El cocinero veía los fuegos ardiendo y los hombres que se dispersaban. A medida que atravesaban la calima producida por las llamas, daban la impresión de ondularse y henchirse cual espejismos. Por encima de él estaba el Kanchenjunga, sólido, extraordinario, un paisaje que durante siglos había otorgado a los hombres su libertad e insuflado dicha a los corazones humanos obstruidos. Pero el cocinero no podía sentir nada de eso ahora, y tampoco sabía si la vista de la montaña podría ofrecérselo alguna vez. Arañando su corazón como si de una puerta se tratara estaba su pánico, un roedor que no paraba de revolver.

¿Cómo podría nada ser igual? Por el camino del mercado, el rojo de la sangre formaba charcos relucientes mezclados con una mancha amarilla de dal que alguien debía de haber traído con la esperanza de ir de picnic tras el desfile, y había moscas rondando, zapatillas desparejadas, un triste par de gafas rotas, incluso un diente. Era muy parecido a la advertencia del gobierno sobre la seguridad que proyectaban en el cine antes de la película: un hombre iba en bicicleta a trabajar, un hombre pobre pero con una esposa que lo amaba y le había puesto el almuerzo en una tartera; entonces se oía un estruendo de bocinas y un pequeño y desesperado tintineo de bicicleta, y un turbio borrón iba cobrando nitidez hasta convertirse en la imagen muda de una mancha de comida mezclada con sangre. Los colores carentes de armonía, la domesticidad mezclada con la muerte, la certidumbre que se topaba con lo inesperado, el cariño sustituido por la violencia, todo eso siempre hacía que al cocinero le entraran ganas de vomitar y sollozar al mismo tiempo.
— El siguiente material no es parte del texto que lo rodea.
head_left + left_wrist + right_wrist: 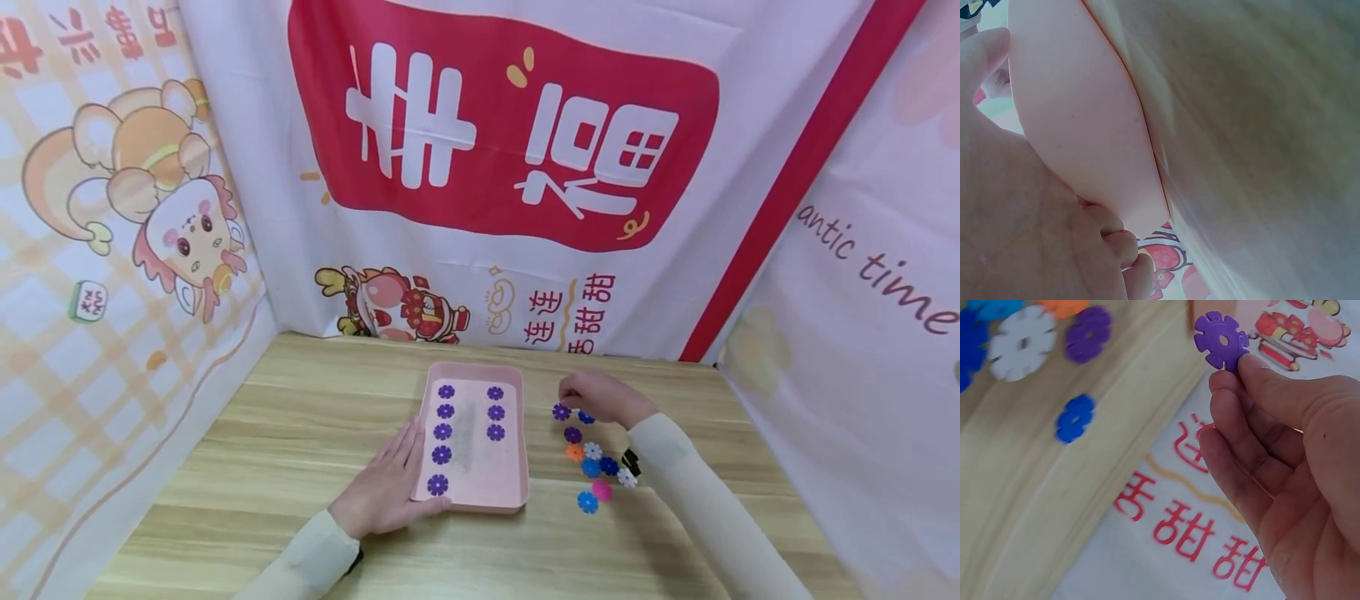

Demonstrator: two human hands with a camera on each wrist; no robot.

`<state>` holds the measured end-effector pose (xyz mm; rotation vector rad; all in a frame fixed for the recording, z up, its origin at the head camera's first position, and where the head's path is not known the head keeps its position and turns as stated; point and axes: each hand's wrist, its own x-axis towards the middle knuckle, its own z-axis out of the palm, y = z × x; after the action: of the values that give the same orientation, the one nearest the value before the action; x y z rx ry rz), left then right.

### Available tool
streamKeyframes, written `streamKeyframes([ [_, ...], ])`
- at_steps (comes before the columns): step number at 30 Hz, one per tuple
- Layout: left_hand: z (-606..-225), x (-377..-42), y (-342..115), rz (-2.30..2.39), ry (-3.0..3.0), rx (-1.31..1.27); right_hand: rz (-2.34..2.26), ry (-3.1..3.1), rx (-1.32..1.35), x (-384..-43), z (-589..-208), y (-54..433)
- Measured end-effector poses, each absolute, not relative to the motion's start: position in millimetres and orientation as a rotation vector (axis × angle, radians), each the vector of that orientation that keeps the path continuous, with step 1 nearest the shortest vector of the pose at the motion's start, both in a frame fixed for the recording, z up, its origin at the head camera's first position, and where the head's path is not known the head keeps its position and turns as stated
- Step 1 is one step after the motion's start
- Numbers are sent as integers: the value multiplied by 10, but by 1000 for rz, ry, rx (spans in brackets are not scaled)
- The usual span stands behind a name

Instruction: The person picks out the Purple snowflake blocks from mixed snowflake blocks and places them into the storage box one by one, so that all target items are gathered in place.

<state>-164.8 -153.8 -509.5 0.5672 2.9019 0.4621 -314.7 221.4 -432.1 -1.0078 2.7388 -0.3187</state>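
Note:
A pink rectangular tray (pixel 497 475) sits on the table. Inside are purple snowflake discs: several down its left side, and three at the upper right, such as this purple disc (pixel 496 412). My left hand (pixel 382 497) lies against the tray's left wall with fingers extended, its thumb by the near left corner. To the right of the tray, my right hand (pixel 606 398) pinches a notched purple snowflake disc (pixel 1223 340) between thumb and forefinger. Just beneath that hand lies a small blue disc (pixel 1075 419), partly hidden in the head view.
A loose group of discs lies right of the tray, including an orange disc (pixel 574 452), a white disc (pixel 592 450), a pink disc (pixel 602 491) and a light blue disc (pixel 588 502). Printed cloth walls (pixel 750 108) enclose the wooden table (pixel 300 433) at the back and sides.

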Motion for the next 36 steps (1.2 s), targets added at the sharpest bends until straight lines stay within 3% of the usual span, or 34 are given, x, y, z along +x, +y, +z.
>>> streamKeyframes([
  [15,-5125,-1643,-1545,460,2924,593,-352,2714,-1057,-3134,-4221,1491],
  [22,-5118,-1638,-1543,465,2920,578,-303,2671,-1166,-3099,-4368,1248],
  [36,-5144,-1636,-1549,447,2946,614,-243,2603,-1099,-2933,-4662,1116],
])
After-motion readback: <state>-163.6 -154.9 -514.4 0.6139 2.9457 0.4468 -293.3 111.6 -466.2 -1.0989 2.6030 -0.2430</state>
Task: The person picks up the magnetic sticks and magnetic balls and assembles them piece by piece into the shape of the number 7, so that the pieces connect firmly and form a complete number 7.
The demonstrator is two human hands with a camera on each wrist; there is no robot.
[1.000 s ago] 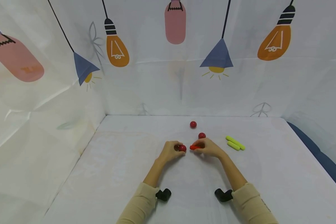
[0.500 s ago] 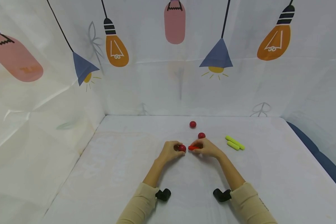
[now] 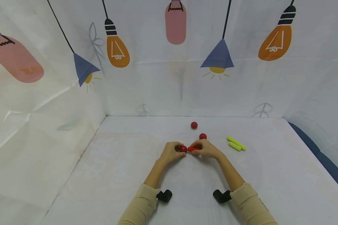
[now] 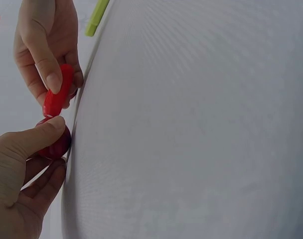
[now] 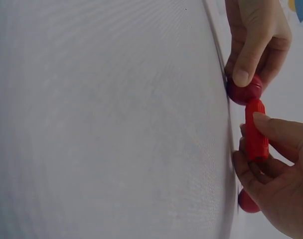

Eso hizo, y llorando, continuó a hurtadillas de regreso a Cho Oyu, ocultándose entre los arbustos cuando le adelantaron tanques del ejército que bajaban hacia la ciudad desde el área de acantonamiento. En vez de enemigos extranjeros, en vez de los chinos para los que se habían preparado, contra quienes habían alimentado su odio, debían enfrentarse a sus compatriotas…

Aquel lugar, aquel mercado donde había regateado de buena gana el precio de las patatas e insultado -sí, insultado- al wallah de fruta con dichosa impunidad, y disfrutado de las groserías acerca de frutos podridos que brotaban de sus labios; aquel lugar donde había perdido los estribos con los sastres sordos, el inepto fontanero, el lento pastelero con los canutillos de crema; aquel lugar donde había residido a salvo en el convencimiento de que era un lugar esencialmente civilizado en el que había sitio para todos ellos; aquel lugar donde él había existido en lo que semejaba una encantadora hosquedad, le demostraba ahora que andaba errado. No lo querían en Kalimpong y no era aquél su sitio.

En ese momento le sobrevino el miedo de no ver a su hijo nunca más…

Las cartas que había recibido a lo largo de los años no eran sino su propia esperanza que le escribía. Biju no era más que algo en lo que le gustaba pensar. No existía. ¿Podía existir?

44

Los incidentes terribles se prolongaron a lo largo del invierno y una primavera florida, el verano, luego la lluvia y el invierno de nuevo. Las carreteras estaban cerradas, había toque de queda todas las noches, y Kalimpong estaba atrapada en su propia locura. No se podía abandonar la ladera de las montañas; nadie salía de casa si podía evitarlo, se quedaba encerrado y parapetado.